Companies with California workers need to be aware of a new law that affects employment agreements in that state. Many businesses operating in California but headquartered elsewhere ask their California personnel to sign agreements that include terms requiring disputes to be resolved in the courts of and under the laws of the company’s home state. California Governor Jerry Brown, however, recently signed into law Senate Bill No. 1241 (SB 1241), which restricts the use of such provisions in agreements with employees who primarily reside and work in California.
SB 1241, which will apply to contracts entered into, modified, or extended on or after January 1, 2017, will make voidable any part of an agreement between an employer and a California employee that:
- Provides for the law of a state other than California to govern controversies arising in California (e.g., a choice of law provision requiring complaints to be litigated under the laws of the employer’s home state); or
- Requires the employee to adjudicate a claim arising in California in a forum outside of California (e.g., a choice of venue provision requiring disputes to be litigated in the courts of the employer’s home state or before an arbitration panel in the employer’s home state).

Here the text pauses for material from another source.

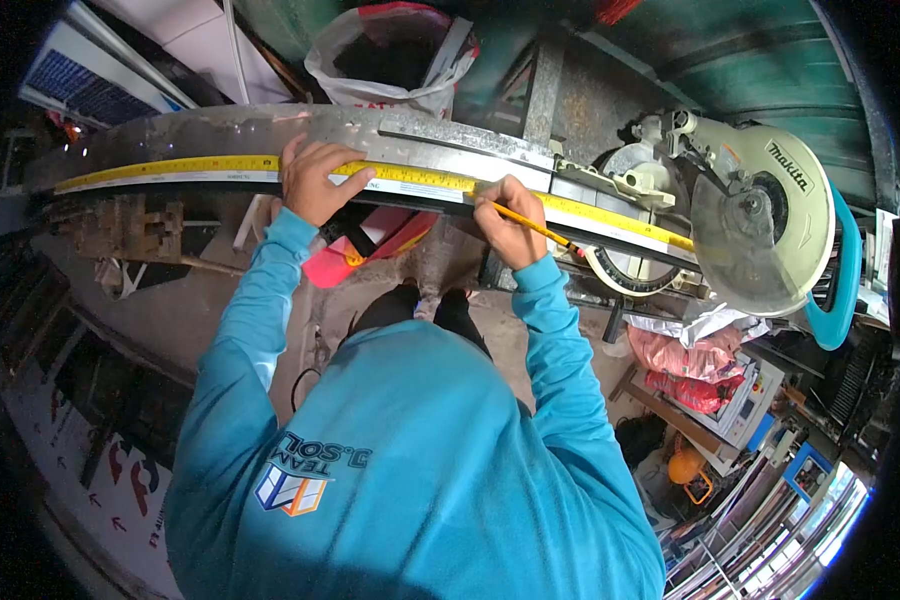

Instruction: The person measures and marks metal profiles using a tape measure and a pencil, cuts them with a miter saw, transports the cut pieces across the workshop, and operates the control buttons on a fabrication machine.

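A yellow tape measure (415,179) is stretched out along a long white and black profile strip (240,177). My left hand (317,182) is closed over the tape and strip, its fingers over the far edge and its thumb pointing right along the tape. In my right hand (511,222) is a yellow pencil (540,228), gripped with its point near the tape's near edge. The tape's right end reaches a Makita mitre saw (765,215) with a clear blade guard and teal handle. Most of the strip's near side is dark.
A metal bench (210,125) runs behind the strip. A white-lined bin (390,90) stands beyond it. Below my hands is a pink-red object (335,265). Red and pink bags (695,365) lie at right, with stacked metal lengths (760,530) below.
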The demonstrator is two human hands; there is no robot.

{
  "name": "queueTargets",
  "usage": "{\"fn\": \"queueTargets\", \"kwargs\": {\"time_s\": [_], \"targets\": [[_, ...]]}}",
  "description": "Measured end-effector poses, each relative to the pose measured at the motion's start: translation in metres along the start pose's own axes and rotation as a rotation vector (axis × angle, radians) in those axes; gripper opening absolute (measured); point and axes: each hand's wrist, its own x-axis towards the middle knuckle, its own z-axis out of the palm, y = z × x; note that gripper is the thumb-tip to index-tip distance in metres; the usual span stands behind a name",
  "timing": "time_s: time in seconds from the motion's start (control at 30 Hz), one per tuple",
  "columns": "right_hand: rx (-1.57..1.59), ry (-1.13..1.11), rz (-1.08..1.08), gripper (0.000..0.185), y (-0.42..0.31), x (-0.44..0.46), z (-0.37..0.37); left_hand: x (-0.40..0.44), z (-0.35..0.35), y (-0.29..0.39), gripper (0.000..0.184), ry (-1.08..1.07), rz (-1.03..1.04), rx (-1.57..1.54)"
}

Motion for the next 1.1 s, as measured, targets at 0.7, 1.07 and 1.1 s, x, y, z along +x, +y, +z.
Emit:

If a contract term violates these prohibitions and is voided by the employee, the matter will be adjudicated in California under California law. SB 1241 also empowers courts to award injunctive relief and reasonable attorney’s fees, among other remedies, to employees who enforce their rights under the new law.
Importantly, SB 1241 does not apply to contracts with employees who are individually represented by an attorney in negotiating the terms of an agreement selecting forum, venue, or choice of law for deciding disputes. Accordingly, beginning January 1, 2017, employers should ensure that their California employees are independently represented by counsel if they do not want California law or venue to apply to employment agreements with those workers.